* [ACTIVITY]: Lines containing the word "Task" are to be copied from the data below.

-------- DATA FOR REVIEW --------

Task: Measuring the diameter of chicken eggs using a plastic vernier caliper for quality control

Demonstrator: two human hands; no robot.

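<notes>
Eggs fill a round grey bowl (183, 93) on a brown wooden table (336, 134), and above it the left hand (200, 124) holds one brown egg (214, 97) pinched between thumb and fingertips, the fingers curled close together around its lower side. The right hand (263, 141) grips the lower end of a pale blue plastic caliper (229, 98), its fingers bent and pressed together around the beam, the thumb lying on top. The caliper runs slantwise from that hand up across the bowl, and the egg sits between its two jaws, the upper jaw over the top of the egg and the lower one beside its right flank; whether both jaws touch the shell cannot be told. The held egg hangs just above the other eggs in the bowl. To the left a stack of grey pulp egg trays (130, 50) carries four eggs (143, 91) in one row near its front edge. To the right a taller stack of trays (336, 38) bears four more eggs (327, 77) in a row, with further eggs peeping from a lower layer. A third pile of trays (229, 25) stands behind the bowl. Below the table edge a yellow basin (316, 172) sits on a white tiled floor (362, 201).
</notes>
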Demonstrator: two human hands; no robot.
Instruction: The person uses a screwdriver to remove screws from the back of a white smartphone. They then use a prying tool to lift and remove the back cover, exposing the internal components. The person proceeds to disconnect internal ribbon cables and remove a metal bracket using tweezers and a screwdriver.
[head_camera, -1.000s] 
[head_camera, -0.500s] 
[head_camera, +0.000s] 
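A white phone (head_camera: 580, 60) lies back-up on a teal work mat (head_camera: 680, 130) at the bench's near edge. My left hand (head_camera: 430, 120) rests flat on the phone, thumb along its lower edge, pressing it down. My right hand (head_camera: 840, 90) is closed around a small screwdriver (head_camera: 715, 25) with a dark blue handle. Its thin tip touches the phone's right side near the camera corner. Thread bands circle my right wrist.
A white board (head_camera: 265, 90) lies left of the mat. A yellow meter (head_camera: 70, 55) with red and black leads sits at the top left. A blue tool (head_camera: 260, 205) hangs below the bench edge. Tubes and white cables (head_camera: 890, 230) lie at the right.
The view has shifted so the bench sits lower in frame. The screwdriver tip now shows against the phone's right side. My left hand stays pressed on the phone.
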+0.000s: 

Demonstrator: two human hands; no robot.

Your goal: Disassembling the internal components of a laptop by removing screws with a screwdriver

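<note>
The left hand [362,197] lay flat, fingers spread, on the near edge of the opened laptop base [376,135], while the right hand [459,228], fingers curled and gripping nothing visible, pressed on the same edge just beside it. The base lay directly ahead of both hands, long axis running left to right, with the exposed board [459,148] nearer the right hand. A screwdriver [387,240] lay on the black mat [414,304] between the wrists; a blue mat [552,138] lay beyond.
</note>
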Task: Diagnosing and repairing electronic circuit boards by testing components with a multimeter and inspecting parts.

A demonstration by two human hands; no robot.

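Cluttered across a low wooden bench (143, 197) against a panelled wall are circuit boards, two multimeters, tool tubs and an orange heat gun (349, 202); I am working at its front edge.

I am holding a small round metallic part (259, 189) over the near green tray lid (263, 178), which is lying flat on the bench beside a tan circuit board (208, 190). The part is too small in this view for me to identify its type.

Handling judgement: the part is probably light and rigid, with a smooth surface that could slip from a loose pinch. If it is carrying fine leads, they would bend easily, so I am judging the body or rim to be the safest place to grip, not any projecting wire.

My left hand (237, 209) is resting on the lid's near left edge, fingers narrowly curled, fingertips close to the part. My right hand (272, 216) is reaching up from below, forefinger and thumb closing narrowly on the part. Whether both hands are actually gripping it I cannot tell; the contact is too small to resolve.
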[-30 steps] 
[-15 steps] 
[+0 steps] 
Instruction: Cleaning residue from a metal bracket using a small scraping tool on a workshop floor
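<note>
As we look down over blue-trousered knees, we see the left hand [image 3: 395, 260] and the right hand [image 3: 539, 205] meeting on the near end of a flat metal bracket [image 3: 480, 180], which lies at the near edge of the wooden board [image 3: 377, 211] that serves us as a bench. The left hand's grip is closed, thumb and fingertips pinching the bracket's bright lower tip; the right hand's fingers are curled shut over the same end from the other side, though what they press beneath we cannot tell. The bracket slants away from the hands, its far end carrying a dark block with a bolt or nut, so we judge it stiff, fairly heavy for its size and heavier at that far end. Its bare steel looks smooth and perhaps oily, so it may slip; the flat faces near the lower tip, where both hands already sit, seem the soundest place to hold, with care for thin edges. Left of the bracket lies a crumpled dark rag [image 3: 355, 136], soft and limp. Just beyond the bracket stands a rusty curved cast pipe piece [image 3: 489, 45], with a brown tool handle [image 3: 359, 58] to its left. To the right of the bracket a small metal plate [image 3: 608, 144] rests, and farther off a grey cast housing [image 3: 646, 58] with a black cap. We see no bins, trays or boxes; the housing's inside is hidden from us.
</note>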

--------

* [SOLUTION]:
Task: Measuring the diameter of chicken eggs using a plastic vernier caliper for quality control
Task: Diagnosing and repairing electronic circuit boards by testing components with a multimeter and inspecting parts.

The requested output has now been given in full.